Re: ANCOVA vs. sequential regression

2001-04-23 Thread Elliot Cramer

Paul Swank <[EMAIL PROTECTED]> wrote:
 An interaction is always a test of parallel
lines whether it is factoral anova, ancova, regression, or profile analysis.

Not really. interaction was invented by RA Fisher for ANOVA where there
are no lines.  that's like saying that ANOVA is regression.  It isn't and
many people have screwed up by thinking it is.



=
Instructions for joining and leaving this list and remarks about
the problem of INAPPROPRIATE MESSAGES are available at
  http://jse.stat.ncsu.edu/
=



Re: ANCOVA vs. sequential regression

2001-04-23 Thread Donald Burrill

On Mon, 23 Apr 2001, jim clark wrote:

> On 22 Apr 2001, Donald Burrill wrote:
> > If I were doing it, I'd begin with a "full model" (or "augmented model", 
> > in Judd & McClelland's terms) containing three predictors:
> > y  =  b0 + b1*X + b2*A + b3*(AX) + error
> >  where A had been recoded to (0,1) and (AX) = A*X.[1]
> 
> A number of sources (e.g., Aiken & West's Multiple regression:
> testing and interpreting interactions) would recommend centering X 
> first (i.e., subtracting out its mean to produce deviation scores). 

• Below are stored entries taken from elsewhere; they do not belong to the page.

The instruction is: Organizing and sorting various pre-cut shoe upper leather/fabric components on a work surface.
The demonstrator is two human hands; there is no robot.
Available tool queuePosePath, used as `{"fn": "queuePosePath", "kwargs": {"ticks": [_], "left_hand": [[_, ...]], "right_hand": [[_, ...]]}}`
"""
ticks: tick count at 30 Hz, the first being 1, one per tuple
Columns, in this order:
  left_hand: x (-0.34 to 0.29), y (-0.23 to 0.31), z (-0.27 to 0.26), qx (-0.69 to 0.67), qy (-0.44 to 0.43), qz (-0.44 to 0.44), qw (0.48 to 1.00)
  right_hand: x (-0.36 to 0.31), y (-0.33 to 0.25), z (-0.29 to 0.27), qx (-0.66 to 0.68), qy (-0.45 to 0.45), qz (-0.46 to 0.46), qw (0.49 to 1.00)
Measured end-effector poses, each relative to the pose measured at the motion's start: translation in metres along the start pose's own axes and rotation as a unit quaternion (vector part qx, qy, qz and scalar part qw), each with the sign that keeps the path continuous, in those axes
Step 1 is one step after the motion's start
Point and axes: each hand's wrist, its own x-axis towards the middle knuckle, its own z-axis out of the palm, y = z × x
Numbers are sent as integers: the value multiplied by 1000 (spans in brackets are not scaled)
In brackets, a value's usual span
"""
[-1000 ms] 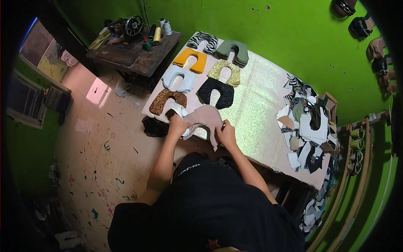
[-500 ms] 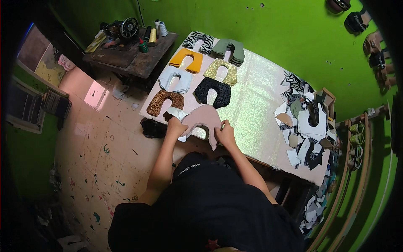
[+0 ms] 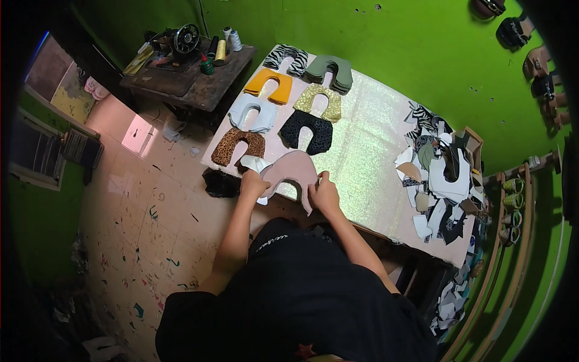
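Note:
A pale pink U-shaped cut piece (image 3: 292,164), like a shoe upper, is held over the table's near edge, its curve pointing away from me. My left hand (image 3: 253,184) is closed on its left arm, with a white piece (image 3: 254,163) beside the fingers. Thumb and fingers of my right hand (image 3: 324,193) pinch its right arm. Just beyond lie stacks of similar U-shaped pieces: brown patterned (image 3: 239,146), black patterned (image 3: 306,131), white (image 3: 253,116), gold glitter (image 3: 318,102), orange (image 3: 269,85), green (image 3: 329,72) and zebra-striped (image 3: 286,59).
Shimmering sheet material covers the table (image 3: 368,157). At its right end is a heap of scraps (image 3: 443,181). A sewing machine (image 3: 181,41) and thread spools (image 3: 228,45) stand on a wooden table (image 3: 199,84) at the far left. Sandals (image 3: 511,202) sit on a rack at right.
The pink piece has tilted slightly, and less dark shadow shows along its inner curve. Both hands stay nearly in place on it.

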Motion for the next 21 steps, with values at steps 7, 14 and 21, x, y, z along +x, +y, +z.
{"fn": "queuePosePath", "kwargs": {"ticks": [7, 14, 21], "left_hand": [[8, -15, 1, -22, -15, 13, 1000], [12, -28, -27, -179, 83, -11, 980], [6, -20, -67, -181, 225, 28, 957]], "right_hand": [[6, -8, 6, -178, 64, -384, 904], [8, 7, 31, -272, 51, -419, 865], [19, 7, 27, -226, 12, -409, 884]]}}
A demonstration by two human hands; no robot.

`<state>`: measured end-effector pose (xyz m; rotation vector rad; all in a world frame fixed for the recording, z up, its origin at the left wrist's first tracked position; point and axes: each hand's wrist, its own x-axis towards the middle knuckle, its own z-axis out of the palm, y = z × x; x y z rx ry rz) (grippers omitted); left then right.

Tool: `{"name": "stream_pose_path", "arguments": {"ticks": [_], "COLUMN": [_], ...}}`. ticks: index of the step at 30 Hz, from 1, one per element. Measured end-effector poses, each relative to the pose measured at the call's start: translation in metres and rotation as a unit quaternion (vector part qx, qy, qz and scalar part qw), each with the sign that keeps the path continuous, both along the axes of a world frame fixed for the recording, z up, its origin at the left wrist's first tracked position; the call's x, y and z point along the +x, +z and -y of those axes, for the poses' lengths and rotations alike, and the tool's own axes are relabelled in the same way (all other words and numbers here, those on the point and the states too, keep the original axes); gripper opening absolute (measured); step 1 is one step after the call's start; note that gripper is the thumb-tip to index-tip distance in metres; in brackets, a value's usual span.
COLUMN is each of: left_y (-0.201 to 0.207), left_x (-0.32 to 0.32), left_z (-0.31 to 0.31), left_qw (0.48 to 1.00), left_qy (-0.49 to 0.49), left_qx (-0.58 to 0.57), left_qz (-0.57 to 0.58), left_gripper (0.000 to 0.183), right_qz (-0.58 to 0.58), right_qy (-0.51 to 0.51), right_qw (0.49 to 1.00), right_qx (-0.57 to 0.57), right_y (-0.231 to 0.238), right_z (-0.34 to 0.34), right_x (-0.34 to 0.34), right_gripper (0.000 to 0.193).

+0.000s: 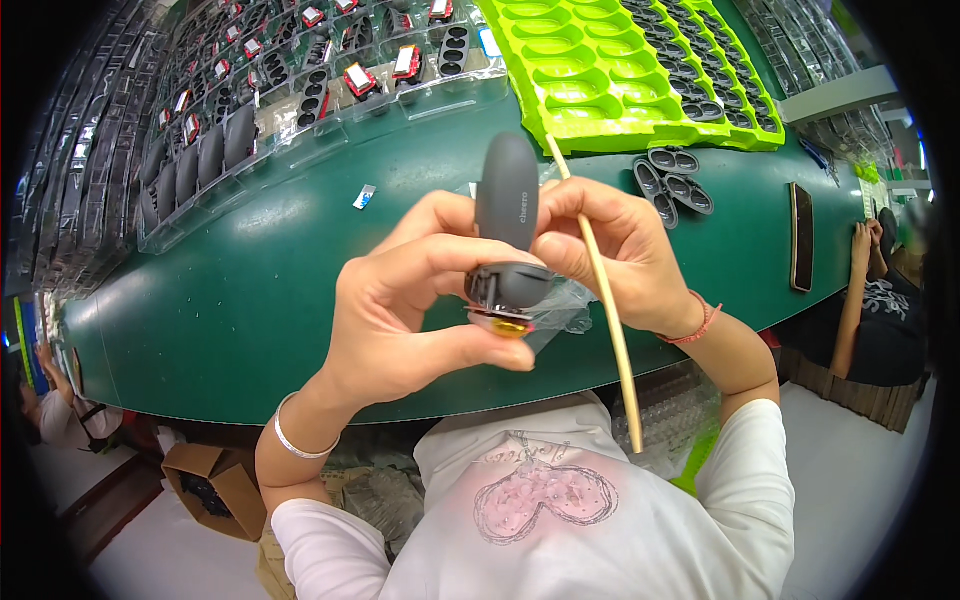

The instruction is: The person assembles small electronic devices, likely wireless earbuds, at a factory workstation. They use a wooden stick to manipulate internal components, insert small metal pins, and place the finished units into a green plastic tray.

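A dark grey oval earbud case (508, 190) with its lid swung up is gripped by my left hand (385, 310), thumb below and fingers on top. At its underside a small gold and red part (510, 327) shows next to my thumb. In my right hand (625, 250) is a thin wooden stick (610, 315), slanting down toward my body. My right thumb and fingertips are close beside the case; whether they touch it I cannot tell. A crumpled piece of clear plastic (568, 308) shows behind the case, partly hidden by my hands.
Clear trays (330, 130) of black shells and red-white parts stand at the far left. Beyond my right hand are a lime-green tray (600, 125) with dark cases, several loose case shells (683, 193) and a phone (801, 238). A co-worker (880, 300) sits at the right.
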<state>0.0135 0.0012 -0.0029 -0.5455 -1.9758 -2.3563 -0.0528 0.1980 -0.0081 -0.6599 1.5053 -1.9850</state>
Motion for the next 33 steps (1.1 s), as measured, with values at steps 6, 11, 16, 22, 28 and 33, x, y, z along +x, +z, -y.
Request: {"name": "stream_pose_path", "arguments": {"ticks": [6, 11, 16, 22, 28, 33], "left_y": [0.004, -0.002, 0.008, 0.0, -0.002, 0.0], "left_x": [0.002, 0.001, 0.004, -0.001, -0.001, -0.003], "left_z": [-0.005, -0.005, 0.002, 0.009, 0.007, 0.004], "left_qw": [0.905, 0.942, 0.991, 0.99, 0.971, 0.962], "left_qy": [0.107, 0.106, 0.065, 0.065, 0.018, -0.006], "left_qx": [-0.368, -0.288, 0.013, -0.062, 0.065, 0.1], "left_qz": [-0.185, -0.134, 0.119, 0.111, 0.231, 0.255], "left_gripper": [0.042, 0.039, 0.04, 0.047, 0.059, 0.065], "right_qz": [0.021, -0.01, -0.09, -0.091, -0.113, -0.234], "right_qy": [0.004, -0.026, -0.051, -0.02, -0.036, -0.045], "right_qw": [0.999, 0.999, 0.995, 0.996, 0.992, 0.968], "right_qx": [0.028, 0.02, 0.013, 0.014, 0.039, 0.082], "right_y": [0.008, 0.001, 0.0, -0.001, 0.002, 0.0], "right_z": [0.004, 0.001, -0.003, -0.006, -0.004, -0.006], "right_x": [-0.004, -0.005, -0.009, -0.007, -0.001, -0.006], "right_gripper": [0.033, 0.038, 0.042, 0.047, 0.048, 0.049]}}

Yes, this is always an option.  Usually recommended to avoid certain 
computational problems that may arise if the distribution of X has a 
particularly low coefficient of variation, for example, and if the model 
contains many variables (and in particular interactions among them).  
Such problems are unlikely to arise in so simple a model as [1], and are 
more effectively dealt with when they do arise by deliberately
orthogonalizing the predictors.  I've never quite understood why 
deviations from a sample mean, which is after all a random function of 
the particular sample one has, should be preferred either to the original 
values of X (unless there ARE distributional problems) or to deviations 
from some value inherently more meaningful than a sample mean.

> You might also consider whether dummy coding (0,1), as recommended by 
> Donald, would be best or perhaps effect coding (-1, 1).

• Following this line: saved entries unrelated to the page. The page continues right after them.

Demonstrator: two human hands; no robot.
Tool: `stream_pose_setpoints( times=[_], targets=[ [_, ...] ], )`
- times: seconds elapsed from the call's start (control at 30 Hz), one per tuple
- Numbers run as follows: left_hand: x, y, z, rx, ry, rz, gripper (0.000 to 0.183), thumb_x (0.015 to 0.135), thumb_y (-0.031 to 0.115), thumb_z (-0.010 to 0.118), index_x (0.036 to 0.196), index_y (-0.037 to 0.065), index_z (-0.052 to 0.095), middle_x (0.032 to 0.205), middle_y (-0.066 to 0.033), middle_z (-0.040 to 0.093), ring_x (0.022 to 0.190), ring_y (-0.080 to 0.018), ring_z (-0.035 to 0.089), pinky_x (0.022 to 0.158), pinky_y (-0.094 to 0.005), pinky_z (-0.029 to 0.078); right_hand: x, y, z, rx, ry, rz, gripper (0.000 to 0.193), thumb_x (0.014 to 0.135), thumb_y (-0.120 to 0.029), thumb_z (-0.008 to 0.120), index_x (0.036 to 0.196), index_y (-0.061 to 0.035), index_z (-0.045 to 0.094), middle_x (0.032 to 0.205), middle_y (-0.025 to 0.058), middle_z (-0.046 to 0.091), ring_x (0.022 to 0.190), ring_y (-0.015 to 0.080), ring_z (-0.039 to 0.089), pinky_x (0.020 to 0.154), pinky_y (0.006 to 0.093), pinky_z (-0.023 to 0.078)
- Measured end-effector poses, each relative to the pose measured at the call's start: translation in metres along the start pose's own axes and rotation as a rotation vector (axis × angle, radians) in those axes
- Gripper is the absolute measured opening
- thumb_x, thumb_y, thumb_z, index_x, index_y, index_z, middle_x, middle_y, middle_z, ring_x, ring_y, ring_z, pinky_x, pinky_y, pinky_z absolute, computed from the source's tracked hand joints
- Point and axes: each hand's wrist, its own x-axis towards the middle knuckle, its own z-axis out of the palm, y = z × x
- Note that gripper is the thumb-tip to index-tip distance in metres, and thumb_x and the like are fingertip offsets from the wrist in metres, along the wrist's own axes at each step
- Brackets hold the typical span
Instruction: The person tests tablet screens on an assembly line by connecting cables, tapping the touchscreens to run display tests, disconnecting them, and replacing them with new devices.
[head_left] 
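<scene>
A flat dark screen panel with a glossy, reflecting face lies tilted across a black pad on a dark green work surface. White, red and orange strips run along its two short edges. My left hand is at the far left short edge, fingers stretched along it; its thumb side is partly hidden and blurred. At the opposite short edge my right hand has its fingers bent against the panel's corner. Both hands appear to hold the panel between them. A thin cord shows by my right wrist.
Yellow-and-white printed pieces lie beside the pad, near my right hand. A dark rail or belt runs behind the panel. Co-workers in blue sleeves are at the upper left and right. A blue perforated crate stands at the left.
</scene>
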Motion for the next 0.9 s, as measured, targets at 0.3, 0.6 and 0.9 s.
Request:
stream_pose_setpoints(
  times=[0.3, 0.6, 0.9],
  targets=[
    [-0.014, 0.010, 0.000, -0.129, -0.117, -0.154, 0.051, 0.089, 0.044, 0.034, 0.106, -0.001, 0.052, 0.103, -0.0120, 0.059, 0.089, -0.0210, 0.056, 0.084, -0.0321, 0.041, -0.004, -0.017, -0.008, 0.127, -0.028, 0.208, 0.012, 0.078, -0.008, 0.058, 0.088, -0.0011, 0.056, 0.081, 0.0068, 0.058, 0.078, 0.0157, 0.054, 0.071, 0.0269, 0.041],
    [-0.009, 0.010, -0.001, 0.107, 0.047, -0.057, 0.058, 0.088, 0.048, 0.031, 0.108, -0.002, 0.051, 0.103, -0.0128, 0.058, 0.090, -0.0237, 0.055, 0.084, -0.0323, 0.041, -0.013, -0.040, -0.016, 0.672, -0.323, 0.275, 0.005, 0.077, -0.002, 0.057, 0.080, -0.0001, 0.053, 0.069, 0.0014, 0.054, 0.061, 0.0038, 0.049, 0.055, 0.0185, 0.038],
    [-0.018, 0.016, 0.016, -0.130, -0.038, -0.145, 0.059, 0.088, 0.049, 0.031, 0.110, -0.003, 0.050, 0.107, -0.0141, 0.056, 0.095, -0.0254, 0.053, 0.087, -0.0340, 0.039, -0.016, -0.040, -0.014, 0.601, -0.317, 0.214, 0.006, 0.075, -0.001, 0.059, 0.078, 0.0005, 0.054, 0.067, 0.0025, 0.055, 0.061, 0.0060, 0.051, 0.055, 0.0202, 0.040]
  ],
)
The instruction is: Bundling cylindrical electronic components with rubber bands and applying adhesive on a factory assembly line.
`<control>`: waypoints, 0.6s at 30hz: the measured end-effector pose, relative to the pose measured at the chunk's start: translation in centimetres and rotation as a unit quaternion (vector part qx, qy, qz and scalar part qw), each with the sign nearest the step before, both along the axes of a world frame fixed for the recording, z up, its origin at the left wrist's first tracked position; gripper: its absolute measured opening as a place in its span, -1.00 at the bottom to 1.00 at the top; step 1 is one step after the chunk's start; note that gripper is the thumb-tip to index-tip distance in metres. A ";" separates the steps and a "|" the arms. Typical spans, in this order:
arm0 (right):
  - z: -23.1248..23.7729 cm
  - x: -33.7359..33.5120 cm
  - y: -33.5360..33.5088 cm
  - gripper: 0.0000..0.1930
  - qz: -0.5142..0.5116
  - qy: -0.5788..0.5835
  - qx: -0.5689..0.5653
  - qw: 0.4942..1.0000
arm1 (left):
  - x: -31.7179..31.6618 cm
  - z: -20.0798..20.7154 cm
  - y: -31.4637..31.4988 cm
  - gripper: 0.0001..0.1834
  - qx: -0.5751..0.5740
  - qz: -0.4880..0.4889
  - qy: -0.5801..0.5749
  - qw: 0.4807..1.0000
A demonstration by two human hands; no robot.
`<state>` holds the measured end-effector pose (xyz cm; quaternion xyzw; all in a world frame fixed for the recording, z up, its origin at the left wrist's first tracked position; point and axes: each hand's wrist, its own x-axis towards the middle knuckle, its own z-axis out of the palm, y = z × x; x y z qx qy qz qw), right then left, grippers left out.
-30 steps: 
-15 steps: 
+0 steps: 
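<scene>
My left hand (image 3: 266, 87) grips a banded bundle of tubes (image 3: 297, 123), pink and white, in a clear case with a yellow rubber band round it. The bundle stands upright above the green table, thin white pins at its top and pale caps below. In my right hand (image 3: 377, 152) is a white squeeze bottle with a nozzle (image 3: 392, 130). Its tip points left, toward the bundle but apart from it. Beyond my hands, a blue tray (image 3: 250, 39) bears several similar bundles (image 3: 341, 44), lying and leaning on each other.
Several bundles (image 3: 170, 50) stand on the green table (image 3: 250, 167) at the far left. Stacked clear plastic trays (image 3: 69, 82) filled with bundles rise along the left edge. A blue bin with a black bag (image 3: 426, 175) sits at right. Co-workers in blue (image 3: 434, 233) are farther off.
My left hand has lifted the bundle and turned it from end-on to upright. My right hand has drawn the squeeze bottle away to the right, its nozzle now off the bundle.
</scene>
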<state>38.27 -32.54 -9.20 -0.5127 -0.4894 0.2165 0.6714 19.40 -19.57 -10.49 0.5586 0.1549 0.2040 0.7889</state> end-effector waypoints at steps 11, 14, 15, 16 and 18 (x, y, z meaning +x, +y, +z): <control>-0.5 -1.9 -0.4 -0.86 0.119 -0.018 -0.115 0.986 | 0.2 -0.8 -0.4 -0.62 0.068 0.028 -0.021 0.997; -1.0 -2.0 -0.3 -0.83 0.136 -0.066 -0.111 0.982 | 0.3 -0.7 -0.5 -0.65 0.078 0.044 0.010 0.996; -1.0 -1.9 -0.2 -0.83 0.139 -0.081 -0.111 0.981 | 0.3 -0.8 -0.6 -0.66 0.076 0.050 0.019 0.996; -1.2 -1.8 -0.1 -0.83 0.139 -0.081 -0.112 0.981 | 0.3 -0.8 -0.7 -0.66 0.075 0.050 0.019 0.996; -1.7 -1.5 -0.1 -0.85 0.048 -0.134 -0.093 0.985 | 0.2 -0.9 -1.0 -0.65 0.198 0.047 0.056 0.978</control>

Also a possibility, of course.  Note that the interpretations of the 
several coefficients (b0, b2, and b3 in particular) change with changes 
in coding of the dichotomy A.
-- DFB.
 
 Donald F. Burrill [EMAIL PROTECTED]
 348 Hyde Hall, Plymouth State College,  [EMAIL PROTECTED]
 MSC #29, Plymouth, NH 03264 603-535-2597
 184 Nashua Road, Bedford, NH 03110  603-472-3742  



=
Instructions for joining and leaving this list and remarks about
the problem of INAPPROPRIATE MESSAGES are available at
  http://jse.stat.ncsu.edu/
=



Re: ANCOVA vs. sequential regression

2001-04-23 Thread jim clark

Hi

On 22 Apr 2001, Donald Burrill wrote:
> If I were doing it, I'd begin with a "full model" (or "augmented model", 
> in Judd & McClelland's terms) containing three predictors:
>   y  =  b0 + b1*X + b2*A + b3*(AX) + error
>  where A had been recoded to (0,1) and (AX) = A*X.[1]

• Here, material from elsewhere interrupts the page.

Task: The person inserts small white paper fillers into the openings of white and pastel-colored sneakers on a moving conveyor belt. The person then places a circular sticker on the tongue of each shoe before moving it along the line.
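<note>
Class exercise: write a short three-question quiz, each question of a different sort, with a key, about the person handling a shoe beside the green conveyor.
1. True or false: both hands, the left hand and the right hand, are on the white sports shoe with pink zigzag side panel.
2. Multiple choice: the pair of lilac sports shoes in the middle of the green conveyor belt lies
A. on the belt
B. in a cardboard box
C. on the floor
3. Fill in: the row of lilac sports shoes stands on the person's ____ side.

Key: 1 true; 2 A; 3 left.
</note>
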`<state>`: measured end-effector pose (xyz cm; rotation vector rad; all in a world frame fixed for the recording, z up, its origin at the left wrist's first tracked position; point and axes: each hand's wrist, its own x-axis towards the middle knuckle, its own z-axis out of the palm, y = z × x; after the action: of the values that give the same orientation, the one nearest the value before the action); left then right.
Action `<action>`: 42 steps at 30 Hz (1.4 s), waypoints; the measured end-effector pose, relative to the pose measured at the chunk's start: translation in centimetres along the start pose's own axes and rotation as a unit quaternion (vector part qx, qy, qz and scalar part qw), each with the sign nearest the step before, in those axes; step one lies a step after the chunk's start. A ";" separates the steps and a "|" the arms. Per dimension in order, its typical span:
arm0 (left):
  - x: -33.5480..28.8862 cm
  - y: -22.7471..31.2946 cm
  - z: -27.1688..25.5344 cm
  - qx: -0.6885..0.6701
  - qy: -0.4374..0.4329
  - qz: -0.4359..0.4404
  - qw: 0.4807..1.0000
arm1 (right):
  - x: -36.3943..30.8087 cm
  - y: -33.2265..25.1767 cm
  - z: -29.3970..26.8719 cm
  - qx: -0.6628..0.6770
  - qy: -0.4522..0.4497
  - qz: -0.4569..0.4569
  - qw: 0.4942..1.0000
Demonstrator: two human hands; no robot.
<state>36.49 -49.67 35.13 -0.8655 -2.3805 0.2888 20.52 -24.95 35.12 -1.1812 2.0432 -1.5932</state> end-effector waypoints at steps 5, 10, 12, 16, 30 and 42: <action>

A number of sources (e.g., Aiken & West's Multiple regression:
testing and interpreting interactions) would recommend centering
X first (i.e., subtracting out its mean to produce deviation
scores).  You might also consider whether dummy coding (0,1), as
recommended by Donald, would be best or perhaps effect coding
(-1, 1).

Best wishes
Jim


James M. Clark  (204) 786-9757
Department of Psychology(204) 774-4134 Fax
University of Winnipeg  4L05D
Winnipeg, Manitoba  R3B 2E9 [EMAIL PROTECTED]
CANADA  http://www.uwinnipeg.ca/~clark




=
Instructions for joining and leaving this list and remarks about
the problem of INAPPROPRIATE MESSAGES are available at
  http://jse.stat.ncsu.edu/
=



Re: ANCOVA vs. sequential regression

2001-04-22 Thread Donald Burrill

The clearest (and withal concise) exposition of ANCOVA that I ever 
encountered is at the beginning of the third chapter of Tatsuoka's book 
on multivariate analysis.  If you can find a copy, it would both explain 
what ANCOVA is all about, and illuminate the more cryptic responses 
you've already had.

As has already been agreed, you are correct that the "second analysis 
option" is identical to the first, the only difference being whether one 
uses a program labelled "ANCOVA" or one labelled "regression" to carry 
out the work.

FWIW, I'd be inclined to use a regression program, for a couple of
reasons:  (1) one can investigate directly whether A and X interact, 
which is to say whether the slope of the regression of Y upon X differs 
in the groups represented by A, and some ANCOVA programs do not permit 
this even to be thought of;  (2) one can control the order in which the 
predictors are considered, which (in a system like MINITAB that reports 
sequential sums of squares) can be informative. 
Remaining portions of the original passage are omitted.